Optimal Energy Management in Indoor Farming Using Lighting Flexibility and Intelligent Model Predictive Control
Mohammadjavad Abbaspour, Mukund R. Shukla, Praveen K. Saxena, Shivam Saxena
TL;DR
This work addresses the high energy burden of indoor farming by leveraging plants' tolerance to brief light interruptions to design cost-aware, 24-hour lighting recipes. It couples model predictive control with transformer-based forecasts of solar radiation and electricity prices to generate optimal lighting schedules that meet physiological constraints such as daily light integral targets. The approach embeds plant-health boundaries into the optimization and incorporates other greenhouse loads to maximize peak-demand reductions. Case studies and simulations on lettuce in a large greenhouse demonstrate substantial energy, cost, and peak-load savings, highlighting the method's potential for sustainable, economically feasible indoor farming. The results suggest practical pathways for integrating intelligent lighting with grid services and other distributed energy resources.
Abstract
Indoor farming enables year-round food production but its reliance on artificial lighting significantly increases energy consumption, peak load charges, and energy costs for growers. Recent studies indicate that plants are able to tolerate interruptions in light, enabling the design of 24-hour lighting schedules (or "recipes") with strategic light modulation in alignment with day-ahead pricing.

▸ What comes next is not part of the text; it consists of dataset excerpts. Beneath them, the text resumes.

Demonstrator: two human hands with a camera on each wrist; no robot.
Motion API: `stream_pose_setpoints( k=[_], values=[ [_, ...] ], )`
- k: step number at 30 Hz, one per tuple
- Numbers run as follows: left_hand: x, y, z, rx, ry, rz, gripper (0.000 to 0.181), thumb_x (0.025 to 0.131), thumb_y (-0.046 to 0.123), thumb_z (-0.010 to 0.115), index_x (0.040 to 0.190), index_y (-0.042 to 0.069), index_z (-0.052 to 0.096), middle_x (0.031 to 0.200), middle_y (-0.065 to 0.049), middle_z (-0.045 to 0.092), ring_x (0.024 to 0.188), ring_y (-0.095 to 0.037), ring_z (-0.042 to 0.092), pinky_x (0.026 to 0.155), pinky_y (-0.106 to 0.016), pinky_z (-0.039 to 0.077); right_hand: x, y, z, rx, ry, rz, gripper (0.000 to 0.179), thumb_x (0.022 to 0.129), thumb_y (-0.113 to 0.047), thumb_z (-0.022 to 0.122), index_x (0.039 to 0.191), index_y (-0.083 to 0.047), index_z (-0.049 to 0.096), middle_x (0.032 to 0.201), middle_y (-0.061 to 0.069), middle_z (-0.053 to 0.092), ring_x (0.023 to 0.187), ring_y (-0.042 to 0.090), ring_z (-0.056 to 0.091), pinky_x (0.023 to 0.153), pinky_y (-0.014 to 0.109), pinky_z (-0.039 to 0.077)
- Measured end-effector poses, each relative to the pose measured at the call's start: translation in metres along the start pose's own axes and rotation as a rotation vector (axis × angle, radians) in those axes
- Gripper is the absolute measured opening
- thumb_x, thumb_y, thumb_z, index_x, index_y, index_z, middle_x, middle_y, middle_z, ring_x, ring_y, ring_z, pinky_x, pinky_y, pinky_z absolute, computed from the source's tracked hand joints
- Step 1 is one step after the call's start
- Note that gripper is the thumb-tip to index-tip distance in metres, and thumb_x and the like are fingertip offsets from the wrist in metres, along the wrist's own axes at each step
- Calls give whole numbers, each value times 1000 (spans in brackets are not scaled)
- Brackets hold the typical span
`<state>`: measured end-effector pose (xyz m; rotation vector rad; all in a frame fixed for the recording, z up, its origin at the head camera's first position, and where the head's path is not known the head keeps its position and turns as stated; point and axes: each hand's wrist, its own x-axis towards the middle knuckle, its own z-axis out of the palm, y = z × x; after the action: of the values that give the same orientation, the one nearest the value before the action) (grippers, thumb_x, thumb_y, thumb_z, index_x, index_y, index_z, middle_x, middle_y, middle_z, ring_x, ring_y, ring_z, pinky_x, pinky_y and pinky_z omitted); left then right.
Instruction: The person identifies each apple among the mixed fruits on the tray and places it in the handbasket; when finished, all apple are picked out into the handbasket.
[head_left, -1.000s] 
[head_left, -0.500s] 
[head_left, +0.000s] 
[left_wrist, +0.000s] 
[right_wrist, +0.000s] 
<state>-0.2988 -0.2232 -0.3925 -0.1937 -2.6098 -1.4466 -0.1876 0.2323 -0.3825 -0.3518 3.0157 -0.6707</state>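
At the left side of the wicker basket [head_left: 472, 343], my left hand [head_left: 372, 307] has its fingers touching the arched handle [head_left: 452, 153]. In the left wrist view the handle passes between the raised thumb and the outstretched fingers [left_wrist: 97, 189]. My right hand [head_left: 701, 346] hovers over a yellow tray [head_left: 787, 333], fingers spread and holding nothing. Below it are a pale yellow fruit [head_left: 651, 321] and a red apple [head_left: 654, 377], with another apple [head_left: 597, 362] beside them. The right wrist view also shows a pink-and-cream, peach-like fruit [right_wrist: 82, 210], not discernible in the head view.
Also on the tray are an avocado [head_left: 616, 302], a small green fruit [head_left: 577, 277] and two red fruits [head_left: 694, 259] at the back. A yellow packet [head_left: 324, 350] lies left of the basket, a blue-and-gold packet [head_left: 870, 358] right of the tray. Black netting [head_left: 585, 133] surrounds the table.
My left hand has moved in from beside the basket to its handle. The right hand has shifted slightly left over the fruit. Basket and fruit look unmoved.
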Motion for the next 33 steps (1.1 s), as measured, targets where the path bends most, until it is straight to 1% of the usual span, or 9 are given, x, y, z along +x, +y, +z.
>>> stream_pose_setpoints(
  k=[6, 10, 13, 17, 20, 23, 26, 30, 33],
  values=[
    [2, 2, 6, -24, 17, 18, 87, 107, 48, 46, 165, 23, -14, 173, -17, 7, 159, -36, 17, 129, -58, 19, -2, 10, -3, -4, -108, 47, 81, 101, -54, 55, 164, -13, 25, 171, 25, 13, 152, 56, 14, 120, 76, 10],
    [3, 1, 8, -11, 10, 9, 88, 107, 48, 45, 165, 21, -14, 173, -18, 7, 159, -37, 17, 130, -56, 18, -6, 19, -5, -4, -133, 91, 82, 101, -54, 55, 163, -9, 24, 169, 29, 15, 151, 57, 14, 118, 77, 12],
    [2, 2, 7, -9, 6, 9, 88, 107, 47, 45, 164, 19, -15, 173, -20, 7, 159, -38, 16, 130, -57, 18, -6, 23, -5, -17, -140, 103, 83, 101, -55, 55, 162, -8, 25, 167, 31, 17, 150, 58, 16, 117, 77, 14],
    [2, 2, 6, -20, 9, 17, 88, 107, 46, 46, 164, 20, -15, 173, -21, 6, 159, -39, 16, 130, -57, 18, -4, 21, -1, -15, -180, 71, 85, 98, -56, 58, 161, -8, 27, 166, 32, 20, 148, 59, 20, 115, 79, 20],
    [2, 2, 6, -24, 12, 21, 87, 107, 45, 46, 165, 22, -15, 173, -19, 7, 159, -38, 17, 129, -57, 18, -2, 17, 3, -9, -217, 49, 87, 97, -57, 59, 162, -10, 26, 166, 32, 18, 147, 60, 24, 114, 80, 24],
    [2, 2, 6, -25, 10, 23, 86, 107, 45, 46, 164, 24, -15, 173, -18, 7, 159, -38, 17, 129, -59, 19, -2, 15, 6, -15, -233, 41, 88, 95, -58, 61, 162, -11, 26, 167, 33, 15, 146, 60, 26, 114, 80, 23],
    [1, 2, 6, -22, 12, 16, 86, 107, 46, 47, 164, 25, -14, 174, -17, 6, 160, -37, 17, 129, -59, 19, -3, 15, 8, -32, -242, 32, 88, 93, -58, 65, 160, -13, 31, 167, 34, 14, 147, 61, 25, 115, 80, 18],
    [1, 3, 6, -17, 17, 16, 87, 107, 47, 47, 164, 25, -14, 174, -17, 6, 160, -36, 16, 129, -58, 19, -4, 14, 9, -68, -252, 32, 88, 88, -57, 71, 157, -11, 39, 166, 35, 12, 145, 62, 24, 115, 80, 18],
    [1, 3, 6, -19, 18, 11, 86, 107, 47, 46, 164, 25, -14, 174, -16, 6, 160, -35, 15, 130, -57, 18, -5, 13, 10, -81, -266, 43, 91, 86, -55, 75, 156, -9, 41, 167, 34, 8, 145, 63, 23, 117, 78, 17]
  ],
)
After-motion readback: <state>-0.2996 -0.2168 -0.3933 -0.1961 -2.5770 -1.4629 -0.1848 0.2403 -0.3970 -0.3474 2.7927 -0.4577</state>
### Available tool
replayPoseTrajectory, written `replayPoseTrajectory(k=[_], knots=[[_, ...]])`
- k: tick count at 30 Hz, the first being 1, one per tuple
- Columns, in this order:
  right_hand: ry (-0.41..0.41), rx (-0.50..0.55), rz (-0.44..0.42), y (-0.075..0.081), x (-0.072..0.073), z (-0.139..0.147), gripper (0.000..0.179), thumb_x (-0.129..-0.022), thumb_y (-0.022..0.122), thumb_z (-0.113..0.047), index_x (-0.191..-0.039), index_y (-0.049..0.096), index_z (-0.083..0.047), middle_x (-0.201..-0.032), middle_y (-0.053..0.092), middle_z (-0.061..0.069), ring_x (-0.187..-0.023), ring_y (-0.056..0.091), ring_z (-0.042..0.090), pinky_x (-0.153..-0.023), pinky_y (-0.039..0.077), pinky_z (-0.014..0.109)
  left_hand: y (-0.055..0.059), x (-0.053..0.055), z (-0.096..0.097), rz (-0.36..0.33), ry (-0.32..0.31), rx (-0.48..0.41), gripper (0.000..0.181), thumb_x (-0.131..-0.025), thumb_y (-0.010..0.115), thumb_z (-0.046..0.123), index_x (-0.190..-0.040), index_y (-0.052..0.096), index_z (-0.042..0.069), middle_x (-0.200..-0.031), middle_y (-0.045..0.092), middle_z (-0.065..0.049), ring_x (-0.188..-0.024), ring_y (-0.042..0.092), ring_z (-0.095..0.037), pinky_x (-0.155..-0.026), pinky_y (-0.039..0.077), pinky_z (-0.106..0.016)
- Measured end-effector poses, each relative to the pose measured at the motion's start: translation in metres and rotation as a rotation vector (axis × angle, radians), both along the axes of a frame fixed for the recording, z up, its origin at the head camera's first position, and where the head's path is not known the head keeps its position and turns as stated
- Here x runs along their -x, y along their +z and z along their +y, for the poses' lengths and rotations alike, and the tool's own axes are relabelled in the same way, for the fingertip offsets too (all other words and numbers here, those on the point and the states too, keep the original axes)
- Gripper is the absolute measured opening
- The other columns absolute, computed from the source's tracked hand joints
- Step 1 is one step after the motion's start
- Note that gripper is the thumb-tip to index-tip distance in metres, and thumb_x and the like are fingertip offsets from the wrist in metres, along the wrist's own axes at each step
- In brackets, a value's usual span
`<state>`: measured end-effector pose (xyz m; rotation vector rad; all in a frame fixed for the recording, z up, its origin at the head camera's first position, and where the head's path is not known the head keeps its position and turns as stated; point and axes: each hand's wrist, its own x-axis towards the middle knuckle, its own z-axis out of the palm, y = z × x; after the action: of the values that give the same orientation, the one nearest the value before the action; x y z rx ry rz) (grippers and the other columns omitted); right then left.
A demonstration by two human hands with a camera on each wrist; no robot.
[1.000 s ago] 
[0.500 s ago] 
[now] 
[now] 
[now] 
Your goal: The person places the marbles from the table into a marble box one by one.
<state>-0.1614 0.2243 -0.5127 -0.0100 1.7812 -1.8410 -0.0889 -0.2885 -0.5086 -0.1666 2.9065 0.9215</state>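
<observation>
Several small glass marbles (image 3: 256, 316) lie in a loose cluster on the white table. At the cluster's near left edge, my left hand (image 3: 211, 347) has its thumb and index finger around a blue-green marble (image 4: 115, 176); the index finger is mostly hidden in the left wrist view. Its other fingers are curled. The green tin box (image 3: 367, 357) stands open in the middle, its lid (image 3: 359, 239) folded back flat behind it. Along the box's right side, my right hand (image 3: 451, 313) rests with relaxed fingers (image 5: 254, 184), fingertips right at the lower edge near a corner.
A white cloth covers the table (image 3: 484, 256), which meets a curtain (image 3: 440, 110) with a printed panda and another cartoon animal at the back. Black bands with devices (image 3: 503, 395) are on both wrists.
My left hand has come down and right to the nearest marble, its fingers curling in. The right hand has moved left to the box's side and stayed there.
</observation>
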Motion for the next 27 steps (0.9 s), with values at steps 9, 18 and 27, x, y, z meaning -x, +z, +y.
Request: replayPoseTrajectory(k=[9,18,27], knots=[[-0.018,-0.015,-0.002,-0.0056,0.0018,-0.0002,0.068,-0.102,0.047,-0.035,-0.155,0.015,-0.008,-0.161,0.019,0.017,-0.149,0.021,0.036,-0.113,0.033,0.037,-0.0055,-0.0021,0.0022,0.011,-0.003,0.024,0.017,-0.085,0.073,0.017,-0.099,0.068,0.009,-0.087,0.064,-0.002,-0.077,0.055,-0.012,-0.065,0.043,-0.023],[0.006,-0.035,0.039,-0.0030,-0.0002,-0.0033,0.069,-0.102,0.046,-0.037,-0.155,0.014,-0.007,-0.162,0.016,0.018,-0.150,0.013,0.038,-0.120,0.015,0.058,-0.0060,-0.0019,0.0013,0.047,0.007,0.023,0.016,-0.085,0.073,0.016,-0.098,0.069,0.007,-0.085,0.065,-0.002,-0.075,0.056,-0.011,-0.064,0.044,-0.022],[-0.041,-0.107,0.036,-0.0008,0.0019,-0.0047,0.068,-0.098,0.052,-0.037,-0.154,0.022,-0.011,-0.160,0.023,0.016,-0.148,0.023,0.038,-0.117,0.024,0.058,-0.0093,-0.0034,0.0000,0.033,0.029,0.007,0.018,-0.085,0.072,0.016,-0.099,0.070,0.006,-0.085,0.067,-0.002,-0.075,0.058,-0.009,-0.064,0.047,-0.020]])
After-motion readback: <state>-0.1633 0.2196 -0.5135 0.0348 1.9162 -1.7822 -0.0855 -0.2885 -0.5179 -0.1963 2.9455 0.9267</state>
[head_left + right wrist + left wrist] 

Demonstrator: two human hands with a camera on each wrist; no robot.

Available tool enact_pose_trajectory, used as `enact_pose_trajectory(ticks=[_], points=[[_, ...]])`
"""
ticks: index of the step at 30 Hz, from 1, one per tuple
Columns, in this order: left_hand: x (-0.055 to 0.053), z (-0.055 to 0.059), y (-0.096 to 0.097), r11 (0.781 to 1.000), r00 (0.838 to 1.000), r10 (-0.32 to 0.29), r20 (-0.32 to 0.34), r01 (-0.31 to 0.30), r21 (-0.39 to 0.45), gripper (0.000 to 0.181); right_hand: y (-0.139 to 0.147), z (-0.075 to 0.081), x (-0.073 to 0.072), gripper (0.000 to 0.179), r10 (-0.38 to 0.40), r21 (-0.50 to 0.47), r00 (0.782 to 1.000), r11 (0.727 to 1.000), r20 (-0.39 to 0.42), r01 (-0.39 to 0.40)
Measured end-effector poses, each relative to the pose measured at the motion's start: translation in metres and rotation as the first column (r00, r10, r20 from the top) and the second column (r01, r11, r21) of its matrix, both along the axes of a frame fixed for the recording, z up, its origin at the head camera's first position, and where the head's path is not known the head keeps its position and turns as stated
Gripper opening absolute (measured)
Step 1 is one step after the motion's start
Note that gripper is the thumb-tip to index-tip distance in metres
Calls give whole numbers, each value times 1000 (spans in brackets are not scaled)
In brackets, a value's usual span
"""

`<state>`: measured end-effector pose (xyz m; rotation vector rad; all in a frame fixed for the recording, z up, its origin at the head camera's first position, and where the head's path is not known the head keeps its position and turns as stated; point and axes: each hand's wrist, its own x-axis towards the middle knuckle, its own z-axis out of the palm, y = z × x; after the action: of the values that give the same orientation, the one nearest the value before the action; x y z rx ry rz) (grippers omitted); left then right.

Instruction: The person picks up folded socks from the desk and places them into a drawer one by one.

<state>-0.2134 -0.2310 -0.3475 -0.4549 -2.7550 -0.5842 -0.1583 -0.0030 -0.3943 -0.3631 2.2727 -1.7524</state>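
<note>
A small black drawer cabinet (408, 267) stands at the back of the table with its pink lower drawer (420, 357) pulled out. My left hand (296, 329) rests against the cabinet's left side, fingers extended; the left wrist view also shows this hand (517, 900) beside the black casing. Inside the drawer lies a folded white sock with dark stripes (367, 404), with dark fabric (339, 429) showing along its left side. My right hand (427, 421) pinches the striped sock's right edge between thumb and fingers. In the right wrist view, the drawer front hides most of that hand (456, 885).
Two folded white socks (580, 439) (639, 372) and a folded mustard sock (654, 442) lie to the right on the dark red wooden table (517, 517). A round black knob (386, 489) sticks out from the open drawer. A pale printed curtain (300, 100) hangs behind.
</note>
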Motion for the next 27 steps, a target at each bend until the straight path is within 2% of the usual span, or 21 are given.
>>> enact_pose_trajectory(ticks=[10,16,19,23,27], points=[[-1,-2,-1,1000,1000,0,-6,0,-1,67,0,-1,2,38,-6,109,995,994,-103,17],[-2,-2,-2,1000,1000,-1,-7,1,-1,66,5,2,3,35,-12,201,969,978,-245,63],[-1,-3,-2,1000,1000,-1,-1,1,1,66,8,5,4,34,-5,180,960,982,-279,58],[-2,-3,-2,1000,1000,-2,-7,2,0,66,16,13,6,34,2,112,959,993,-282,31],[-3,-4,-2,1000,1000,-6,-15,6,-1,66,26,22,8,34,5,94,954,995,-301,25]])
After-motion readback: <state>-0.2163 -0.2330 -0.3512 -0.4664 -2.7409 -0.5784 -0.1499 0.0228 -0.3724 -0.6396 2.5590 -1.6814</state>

Thus, we propose an optimal lighting control strategy for indoor farming that modulates light intensity and photoperiod to reduce energy costs. The control strategy is implemented within a model predictive control framework and augmented with transformer-based neural networks to forecast 24-hour ahead solar radiation and electricity prices to improve energy cost reduction. The control strategy is informed by real-world experimentation on lettuce crops to discover minimum light exposure and appropriate dark-light intervals, which are mathematically formulated as constraints to maintain plant health. Simulations for a one-hectare greenhouse, based on real electricity market data from Ontario, demonstrate an annual cost reduction of $318,400 (20.9%), a peak load decrease of 1.6 MW (33.32%), and total energy savings of 1890 MWh (20.2%) against a baseline recipe. These findings highlight the potential of intelligent lighting control to improve the sustainability and economic feasibility of indoor farming.